Me ponen la soga al cuello, el gustito que me da. Todo el
día con la musiquita en la cabeza y no se quita. Cualquiera se aprieta las
sienes en mitad del atasco con la sirena de la ambulancia pisando los talones,
buscando una buena emisora, intentando encender un cigarrillo, beber un trago
de algo. Es literalmente imposible. El tejemaneje de siempre. El patoso número
uno conduciendo por un endiablado atasco por la m-30 recientemente bautizada
calle 30 para burlar ecologistas y otros insectos. La ciudad podrida como un
camaleón en mitad del desierto. Durará unos días al sol, luego se consumirá
como cualquier otro ser que pueda nutrir a los carroñeros. La ciudad no es una
vestal, no es la musa, no es lo apolíneo, la ciudad es un trozo de escayola
mugrienta que han despedazado unos cuantos y que ahora intentan limpiar unos y
masacrar otros.
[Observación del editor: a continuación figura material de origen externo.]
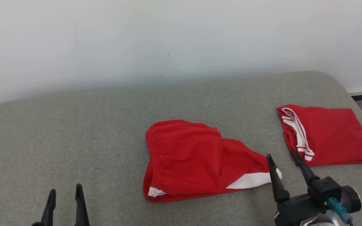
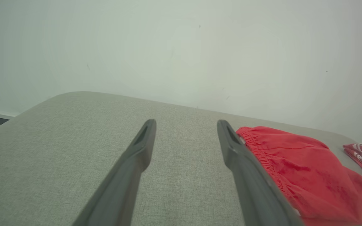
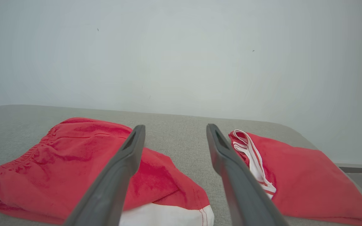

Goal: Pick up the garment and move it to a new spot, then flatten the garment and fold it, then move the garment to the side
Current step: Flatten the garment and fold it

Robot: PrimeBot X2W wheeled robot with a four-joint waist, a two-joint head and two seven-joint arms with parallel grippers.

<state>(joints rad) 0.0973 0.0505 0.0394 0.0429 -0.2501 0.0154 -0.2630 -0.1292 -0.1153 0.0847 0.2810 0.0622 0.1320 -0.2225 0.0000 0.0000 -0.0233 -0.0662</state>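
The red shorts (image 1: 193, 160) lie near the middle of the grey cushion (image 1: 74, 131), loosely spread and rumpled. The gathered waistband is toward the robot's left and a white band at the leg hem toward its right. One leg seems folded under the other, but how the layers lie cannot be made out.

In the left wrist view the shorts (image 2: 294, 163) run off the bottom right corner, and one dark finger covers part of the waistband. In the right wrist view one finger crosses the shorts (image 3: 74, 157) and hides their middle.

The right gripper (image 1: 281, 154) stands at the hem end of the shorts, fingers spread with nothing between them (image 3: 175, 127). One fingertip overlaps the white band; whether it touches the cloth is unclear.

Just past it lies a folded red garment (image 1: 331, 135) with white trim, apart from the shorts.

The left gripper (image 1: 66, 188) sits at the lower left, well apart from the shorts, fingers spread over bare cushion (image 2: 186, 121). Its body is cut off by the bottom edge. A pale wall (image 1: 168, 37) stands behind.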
No sé que estoy diciendo; no sé por qué aquel automóvil se pasa
al otro carril mientras aquella moto casi embiste al camión detenido en el
arcén; no sé por qué la locura nos dicta las normas de circulación y aquella
mujer se prostituye en la casa de campo en la oscuridad, en aquella rotonda
donde los corredores-luciérnaga (o light-runner,
diría un avispado)la iluminan con sus frontales mientras los fotones
impertinentes corretean como efímeras por el cuerpo de la mujer, una mujer con
polla que hace las delicias de aquellos con sus fantasías, la mente, el cuerpo,
ni puta idea, ¿verdad?, mejor es ocultarlo a la diversa, rica, endiabladamente nutrida
mente del ser humano. ¡Si rodeasen con rascacielos el perímetro de la Gran
Ciudad para que se viera a lo lejos el poder omnímodo del ser humano, del Gran
Gobernador, del Individuo! Una fila, un rodal perfectamente construido para que
se viera a unos 60 o 70 kilómetros de la misma urbe, una distribución
equidistante para que en un punto, en el más lejano, se apreciara la gran
corona de espinas, la hermosa corona de espinas que todo cristiano ha de
soportar en su cabeza, soportar su propio yo y al otro, al prójimo,
descarriado, descarriante; sí, el perfecto perímetro, el círculo, el eterno ir
y venir, la música en cada una de aquellas teclas erguidas que tocan
eternamente a Bach, negras y blancas, un stonehenge místico e insondable en la
mente humana; de qué eres capaz, ¡oh, ser humano!, ¡oh, bendito cuerpo!, ¡bendito
soplo! Y al sur y al norte, perfilado y que nadie pensara que es una vulgar valla,
pues al llegar a ella se daría cuenta de lo maravillosamente abierta que es
aquella ciudad; al este y al oeste, desde el punto más alejado que alcanza la
vista; la corona de espinas, el túmulo para los mortales que día a día vivimos,
convivimos en este loquero a cielo abierto como un cerebro al que se le ha
levantado, se le ha serrado la parte alta del cráneo y Estimados colegas, qué
es lo que aprecian en esta masa casi gelatinosa, surcada de diminutos hilos
sanguinolientos, ¿qué es lo que aprecian?, millones y millones de años… para
llegar a este frenazo, bocinazo; me estampo contra el de delante, pero el
empellón por detrás me saca de mis pensamientos, me acerca al parabrisas, a punto
ha estado de saltar el airbag; yo que quise construir de mi coche, en este
cubículo, mi cielo y mirad ahora, mirad, me han destrozado el parachoques
trasero, joder, no se puede, no se puede. ¡Qué va a decir ahora mi mujer!